Oral Presentation 23rd Annual Lorne Proteomics Symposium 2018

Glycolipid biosynthesis modulates protein glycosylation in ovarian cancer cells (#42)

Arun Everest-Dass 1 2 , Shahidul Alam 3 , Yen-Lin Huang 3 , Daniel Kolarich 1 , Francis Jacob 3 4 , Nicolle Packer 1 2 4 , Mark von Itzstein 1 4
  1. Institute for Glycomics , Griffith University, Gold Coast, QLD, Australia
  2. Biomolecular Discovery and Design Research Centre , Macquarie University, Sydney, NSW, Australia
  3. Ovarian Cancer Research, Department of Biomedicine, University Hospital Basel, Basel, Switzerland
  4. #, Equal Authors

Glycan moieties associated with proteins and lipids have been implicated in the regulation of numerous biological and physiological events. We recently observed that altering the (neo-) lacto series biosynthesis in glycosphingolipids (GSLs) impairs α2-6 sialylation on N-glycoproteins in ovarian cancer cells1. To understand this unexpected interplay between two distinct classes of glycoconjugates, we investigated the role of different glucosylceramide-related GSL series by the deletion of specific glycosyltransferase-encoding genes in ovarian cancer using CRISPR-Cas9.

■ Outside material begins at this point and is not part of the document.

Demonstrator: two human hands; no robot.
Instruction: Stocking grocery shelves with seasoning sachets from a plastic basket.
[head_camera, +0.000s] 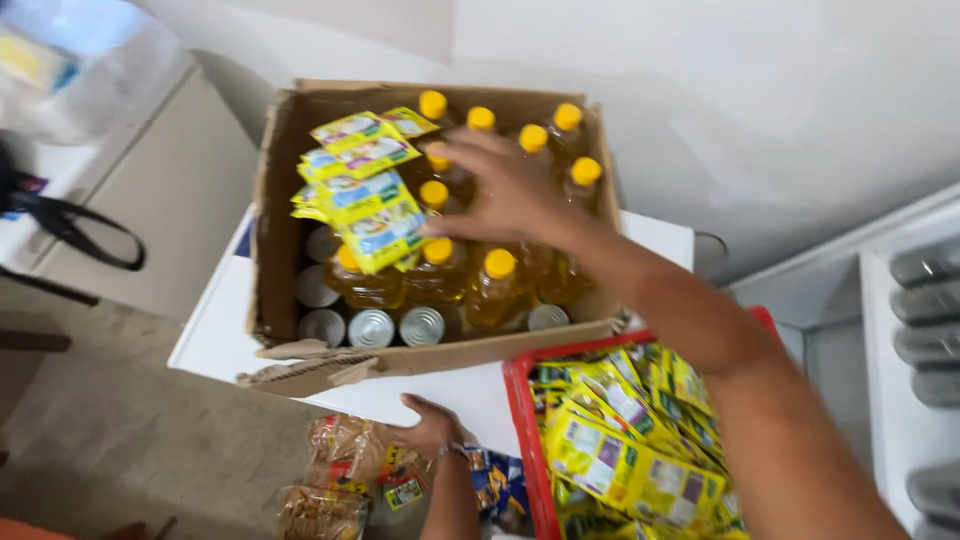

We identified α1-4-galactosyltransferase (A4GALT), β-1,3-N-acetylglucosaminyltransferase 5 (B3GNT5) and β-1,4-N-acetyl-galactosaminyltransferase 1 (B4GALNT1) as key transferases directly involved in the extension of the lactosylceramide  to globo, (neo-) lacto and ganglio-series, respectively.

We successfully deleted these transferases through CRISPR-Cas9 -mediated gene disruption in the ovarian cancer cell line IGROV1. In addition, the UDP-Glucose Ceramide Glucosyltransferase that catalyses the first glycosylation step in the biosynthesis of GSLs was also deleted to identify its impact on protein glycosylation. The membrane glycans from proteins and lipids were analysed using negative mode porous graphitic carbon liquid chromatography mass spectrometry2,3.

We observed massive changes in protein glycosylation in all mutant cells, specifically N-linked glycans showed several terminal glycan epitopes such as sialic acids, LacDiNac and bisecting GlcNAc that were significantly different. For example, there was an increase in bisecting structures in ΔA4GALT and ΔB3GNT5 cells, while in ΔB4GALNT1 cells these structures were decreased. The impairment of α2-6 sialylation in ΔA4GALT and ΔB3GNT5 cells was consistent with previous observations, whereas the overall sialyation was increased in ΔB4GALNT1 cells albeit with diminished α2-6 sialylation.

This is the first ever study of systematically modifying GSL biosynthesis to characterise their effect on protein and lipid glycosylation. GSLs play an important role in moderating cell surface glycosylation and therefore its physiological state, an important factor in ovarian cancer metastasises.

  1. Alam, S., M. Anugraham, Y. L. Huang, R. S. Kohler, T. Hettich, K. Winkelbach, Y. Grether, M. N. Lopez, N. Khasbiullina, N. V. Bovin, G. Schlotterbeck and F. Jacob (2017). "Altered (neo-) lacto series glycolipid biosynthesis impairs alpha2-6 sialylation on N-glycoproteins in ovarian cancer cells." Sci Rep 7: 45367
  2. Anugraham, M., F. Jacob, S. Nixdorf, A. V. Everest-Dass, V. Heinzelmann-Schwarz and N. H. Packer (2014). "Specific glycosylation of membrane proteins in epithelial ovarian cancer cell lines: glycan structures reflect gene expression and DNA methylation status." Mol Cell Proteomics 13(9): 2213-2232.
  3. Anugraham, M., A. V. Everest-Dass, F. Jacob and N. H. Packer (2015). "A platform for the structural characterization of glycans enzymatically released from glycosphingolipids extracted from tissue and cells." Rapid Commun Mass Spectrom 29(7): 545-561.